**Task objective:** Look through the listing below, find every line with the string "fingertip", and copy it.

**Source data:**
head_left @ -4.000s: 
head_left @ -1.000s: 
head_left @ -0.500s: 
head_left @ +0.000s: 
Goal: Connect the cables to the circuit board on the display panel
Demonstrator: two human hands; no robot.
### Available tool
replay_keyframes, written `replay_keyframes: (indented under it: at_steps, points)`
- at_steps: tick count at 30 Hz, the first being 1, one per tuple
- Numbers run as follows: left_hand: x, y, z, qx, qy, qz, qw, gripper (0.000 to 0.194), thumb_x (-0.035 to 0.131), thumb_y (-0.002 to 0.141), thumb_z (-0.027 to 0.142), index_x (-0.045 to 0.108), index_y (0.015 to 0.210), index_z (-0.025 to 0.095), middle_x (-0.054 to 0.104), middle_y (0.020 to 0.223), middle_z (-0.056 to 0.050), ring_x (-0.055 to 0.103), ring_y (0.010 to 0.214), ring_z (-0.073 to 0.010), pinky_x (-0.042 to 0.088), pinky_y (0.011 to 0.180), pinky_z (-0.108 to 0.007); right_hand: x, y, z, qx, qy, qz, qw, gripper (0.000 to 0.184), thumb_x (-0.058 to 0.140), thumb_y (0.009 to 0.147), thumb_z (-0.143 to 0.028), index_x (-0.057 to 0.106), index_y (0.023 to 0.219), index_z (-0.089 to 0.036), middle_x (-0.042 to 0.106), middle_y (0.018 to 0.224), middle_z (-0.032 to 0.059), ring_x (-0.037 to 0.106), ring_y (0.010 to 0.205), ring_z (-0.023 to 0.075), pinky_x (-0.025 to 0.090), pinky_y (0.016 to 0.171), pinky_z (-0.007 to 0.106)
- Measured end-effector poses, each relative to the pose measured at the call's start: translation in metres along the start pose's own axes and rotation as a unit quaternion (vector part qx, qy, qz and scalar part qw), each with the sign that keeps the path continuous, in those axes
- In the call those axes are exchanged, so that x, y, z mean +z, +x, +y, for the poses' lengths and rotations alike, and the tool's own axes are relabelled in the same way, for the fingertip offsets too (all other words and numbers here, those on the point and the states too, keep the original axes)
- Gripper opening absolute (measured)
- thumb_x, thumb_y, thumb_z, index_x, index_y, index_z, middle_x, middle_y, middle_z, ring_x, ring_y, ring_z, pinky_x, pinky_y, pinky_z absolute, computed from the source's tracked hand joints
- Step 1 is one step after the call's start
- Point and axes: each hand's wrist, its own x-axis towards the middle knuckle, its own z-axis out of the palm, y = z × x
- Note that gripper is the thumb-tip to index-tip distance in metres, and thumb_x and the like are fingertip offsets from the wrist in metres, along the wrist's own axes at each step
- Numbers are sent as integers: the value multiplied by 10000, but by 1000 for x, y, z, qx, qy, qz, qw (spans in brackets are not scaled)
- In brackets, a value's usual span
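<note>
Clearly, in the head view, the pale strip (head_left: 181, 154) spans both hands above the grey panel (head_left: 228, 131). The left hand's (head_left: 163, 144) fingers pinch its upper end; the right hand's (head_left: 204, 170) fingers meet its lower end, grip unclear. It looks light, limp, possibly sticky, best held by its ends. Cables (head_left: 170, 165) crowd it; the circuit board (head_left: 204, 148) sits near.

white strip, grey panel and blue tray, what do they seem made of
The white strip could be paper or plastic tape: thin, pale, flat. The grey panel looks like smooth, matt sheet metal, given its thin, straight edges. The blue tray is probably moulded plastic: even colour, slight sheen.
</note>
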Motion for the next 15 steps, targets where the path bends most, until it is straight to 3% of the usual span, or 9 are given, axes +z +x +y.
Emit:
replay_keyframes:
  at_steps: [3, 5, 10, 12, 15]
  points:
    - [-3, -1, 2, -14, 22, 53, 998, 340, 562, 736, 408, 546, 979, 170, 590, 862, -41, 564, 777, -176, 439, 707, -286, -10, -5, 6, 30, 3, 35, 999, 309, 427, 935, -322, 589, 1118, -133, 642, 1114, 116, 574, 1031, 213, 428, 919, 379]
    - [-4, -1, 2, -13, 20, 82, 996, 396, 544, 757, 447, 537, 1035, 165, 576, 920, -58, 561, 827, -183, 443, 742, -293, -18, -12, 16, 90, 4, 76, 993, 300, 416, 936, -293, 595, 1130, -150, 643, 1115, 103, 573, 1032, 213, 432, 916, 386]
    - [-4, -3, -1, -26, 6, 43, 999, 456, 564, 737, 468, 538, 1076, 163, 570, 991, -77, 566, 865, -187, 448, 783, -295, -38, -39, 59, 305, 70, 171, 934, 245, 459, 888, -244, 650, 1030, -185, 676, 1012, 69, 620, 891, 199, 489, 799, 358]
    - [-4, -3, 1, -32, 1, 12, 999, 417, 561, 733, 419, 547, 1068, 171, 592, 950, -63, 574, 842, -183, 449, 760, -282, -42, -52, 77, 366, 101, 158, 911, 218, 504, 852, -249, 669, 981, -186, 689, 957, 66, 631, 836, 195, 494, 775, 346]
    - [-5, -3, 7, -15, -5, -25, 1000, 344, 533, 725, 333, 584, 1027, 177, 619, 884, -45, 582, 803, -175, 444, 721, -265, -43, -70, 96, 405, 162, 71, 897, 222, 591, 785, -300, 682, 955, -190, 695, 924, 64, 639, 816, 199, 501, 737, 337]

**Answer to this task:**
- In the call those axes are exchanged, so that x, y, z mean +z, +x, +y, for the poses' lengths and rotations alike, and the tool's own axes are relabelled in the same way, for the fingertip offsets too (all other words and numbers here, those on the point and the states too, keep the original axes)
- Note that gripper is the thumb-tip to index-tip distance in metres, and thumb_x and the like are fingertip offsets from the wrist in metres, along the wrist's own axes at each step

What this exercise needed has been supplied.